Linda Kennedy:

Is it time, Scots, for us to acquire a new accent? Relax. This is not a suggestion we talk posh, or with an English twang.

France is scaling down its use of the circumflex. Remember it from French class at school? ˆ And again, in case you missed it: ˆ My proposal is Scotland takes it. The circumflex really is the perfect Scottish accent – an umbrella for our words. Dreîch. Bûcketing. Sôakin’. Oh yes, it’s brâw!!

So what exactly is happening? France has decided that lots of words are going to be spelled differently: 2,400 of them.

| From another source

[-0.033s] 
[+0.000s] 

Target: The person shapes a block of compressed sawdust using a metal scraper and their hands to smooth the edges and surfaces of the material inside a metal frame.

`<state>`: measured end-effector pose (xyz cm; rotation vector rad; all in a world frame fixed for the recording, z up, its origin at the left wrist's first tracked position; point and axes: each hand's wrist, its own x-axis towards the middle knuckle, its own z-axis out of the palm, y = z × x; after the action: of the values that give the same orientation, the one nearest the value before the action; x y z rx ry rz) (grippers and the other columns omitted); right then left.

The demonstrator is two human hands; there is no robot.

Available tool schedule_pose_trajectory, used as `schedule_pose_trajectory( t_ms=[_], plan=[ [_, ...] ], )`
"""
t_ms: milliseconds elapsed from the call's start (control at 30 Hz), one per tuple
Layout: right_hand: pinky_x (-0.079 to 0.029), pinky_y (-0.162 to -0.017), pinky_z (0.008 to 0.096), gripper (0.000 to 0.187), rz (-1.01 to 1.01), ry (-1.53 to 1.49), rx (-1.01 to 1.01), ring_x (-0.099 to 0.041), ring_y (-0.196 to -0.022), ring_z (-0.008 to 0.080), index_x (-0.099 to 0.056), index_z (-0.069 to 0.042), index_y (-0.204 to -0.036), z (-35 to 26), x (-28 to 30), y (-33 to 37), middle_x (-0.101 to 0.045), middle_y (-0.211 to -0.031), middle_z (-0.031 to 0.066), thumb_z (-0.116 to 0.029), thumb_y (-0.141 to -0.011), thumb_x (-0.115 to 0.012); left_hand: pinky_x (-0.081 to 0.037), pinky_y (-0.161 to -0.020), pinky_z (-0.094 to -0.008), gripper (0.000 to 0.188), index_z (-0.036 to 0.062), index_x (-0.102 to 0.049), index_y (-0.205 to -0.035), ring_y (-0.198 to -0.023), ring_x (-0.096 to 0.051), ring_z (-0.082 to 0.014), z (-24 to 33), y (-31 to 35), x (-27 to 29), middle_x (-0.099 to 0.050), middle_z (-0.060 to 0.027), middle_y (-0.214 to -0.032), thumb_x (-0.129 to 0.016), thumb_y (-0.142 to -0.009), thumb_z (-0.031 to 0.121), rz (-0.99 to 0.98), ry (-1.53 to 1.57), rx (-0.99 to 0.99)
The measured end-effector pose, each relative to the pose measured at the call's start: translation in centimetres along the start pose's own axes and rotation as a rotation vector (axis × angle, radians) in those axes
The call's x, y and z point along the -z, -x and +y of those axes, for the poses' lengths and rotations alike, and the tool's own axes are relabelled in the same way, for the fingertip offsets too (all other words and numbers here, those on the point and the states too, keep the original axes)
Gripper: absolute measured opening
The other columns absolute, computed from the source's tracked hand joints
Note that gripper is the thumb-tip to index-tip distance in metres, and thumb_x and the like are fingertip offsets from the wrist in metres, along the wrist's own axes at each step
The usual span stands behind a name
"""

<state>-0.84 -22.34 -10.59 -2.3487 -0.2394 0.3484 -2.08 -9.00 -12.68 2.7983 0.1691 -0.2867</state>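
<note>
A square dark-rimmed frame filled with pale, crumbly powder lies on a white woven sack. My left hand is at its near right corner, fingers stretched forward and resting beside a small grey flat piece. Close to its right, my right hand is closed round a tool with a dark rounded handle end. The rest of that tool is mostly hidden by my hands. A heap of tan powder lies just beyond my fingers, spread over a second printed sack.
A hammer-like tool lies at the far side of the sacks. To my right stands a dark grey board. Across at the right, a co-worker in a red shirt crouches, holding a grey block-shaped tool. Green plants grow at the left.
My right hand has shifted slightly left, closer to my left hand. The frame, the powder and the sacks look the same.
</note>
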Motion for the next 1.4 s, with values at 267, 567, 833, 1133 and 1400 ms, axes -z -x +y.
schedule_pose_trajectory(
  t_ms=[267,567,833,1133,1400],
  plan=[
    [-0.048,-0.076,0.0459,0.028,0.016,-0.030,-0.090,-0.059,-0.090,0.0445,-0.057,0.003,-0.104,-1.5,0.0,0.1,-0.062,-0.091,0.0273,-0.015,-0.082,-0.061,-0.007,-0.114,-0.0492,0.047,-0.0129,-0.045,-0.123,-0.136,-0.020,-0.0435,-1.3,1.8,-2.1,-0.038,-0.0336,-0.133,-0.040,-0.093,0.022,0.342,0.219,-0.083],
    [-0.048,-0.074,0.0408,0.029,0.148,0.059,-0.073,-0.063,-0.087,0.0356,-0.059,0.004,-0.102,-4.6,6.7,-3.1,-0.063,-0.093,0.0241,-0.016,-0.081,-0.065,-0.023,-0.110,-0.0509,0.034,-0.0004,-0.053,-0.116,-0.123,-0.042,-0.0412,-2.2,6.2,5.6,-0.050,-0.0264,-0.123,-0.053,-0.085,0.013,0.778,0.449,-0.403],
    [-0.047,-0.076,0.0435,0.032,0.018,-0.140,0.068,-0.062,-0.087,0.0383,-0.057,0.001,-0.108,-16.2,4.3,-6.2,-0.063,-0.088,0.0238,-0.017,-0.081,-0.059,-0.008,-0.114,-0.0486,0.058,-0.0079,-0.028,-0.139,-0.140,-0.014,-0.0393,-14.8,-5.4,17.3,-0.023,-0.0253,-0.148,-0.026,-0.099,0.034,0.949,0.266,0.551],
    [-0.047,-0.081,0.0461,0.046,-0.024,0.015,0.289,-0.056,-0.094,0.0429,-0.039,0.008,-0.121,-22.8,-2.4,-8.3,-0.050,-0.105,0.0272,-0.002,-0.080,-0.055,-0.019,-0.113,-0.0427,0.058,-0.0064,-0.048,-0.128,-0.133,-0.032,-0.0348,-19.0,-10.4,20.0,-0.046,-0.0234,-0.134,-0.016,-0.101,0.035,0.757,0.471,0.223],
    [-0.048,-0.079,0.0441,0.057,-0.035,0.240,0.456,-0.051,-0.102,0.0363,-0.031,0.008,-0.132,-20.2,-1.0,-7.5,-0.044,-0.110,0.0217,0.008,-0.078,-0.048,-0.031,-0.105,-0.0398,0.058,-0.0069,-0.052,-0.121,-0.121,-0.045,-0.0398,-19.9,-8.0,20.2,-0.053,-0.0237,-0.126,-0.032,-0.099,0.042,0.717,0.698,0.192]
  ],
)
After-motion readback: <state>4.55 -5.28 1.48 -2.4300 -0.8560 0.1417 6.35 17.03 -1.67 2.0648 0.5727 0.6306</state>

Some, frankly, are quintessentially French. "Oignon" may henceforth be spelt as "ognon", if wished. Given that the French cliche {accent} (safe so far) is a man with a beret and onions round his neck, wearing a Breton sweater, this is as fundamental, really, as haggis losing a "g": Hagis. Or Scotch Broth becoming Scoch broth.

And water lily is to go from "nenuphar" to "nenufar". This is not in itself a biggie, till you remember its role as an impressionist muse. Might this mean that all French museum cards describing Monet’s paintings will include spelling errors? Mon Dieu, they like making work for themselves.

In addition, many French words are shedding the circumflex. Sometimes this little hat, or roof, distinguishes one French word from another but, a lot of the time, as with "être", it just looks down on everything, without doing that much; again quintessentially French. Some of the circumflexes to which France is saying adieu include the one on the word for cost: "coût" is to become "cout".

The changes aim to simplify the French language for children and were actually accepted in 1990 by the Academie Francaise, guardians of "les mots" (they don’t preserve annual tests of vehicle worthiness; come now, dig deep). Publishers in France are finally bringing the alterations into effect in school text books and that’s what’s caused France to go "ooh la la" and "quelle horreur" – whilst they still can. There is also revolutionary fervour: an online uprising seeking to overthrow spelling autocracy called #JeSuisCirconflexe.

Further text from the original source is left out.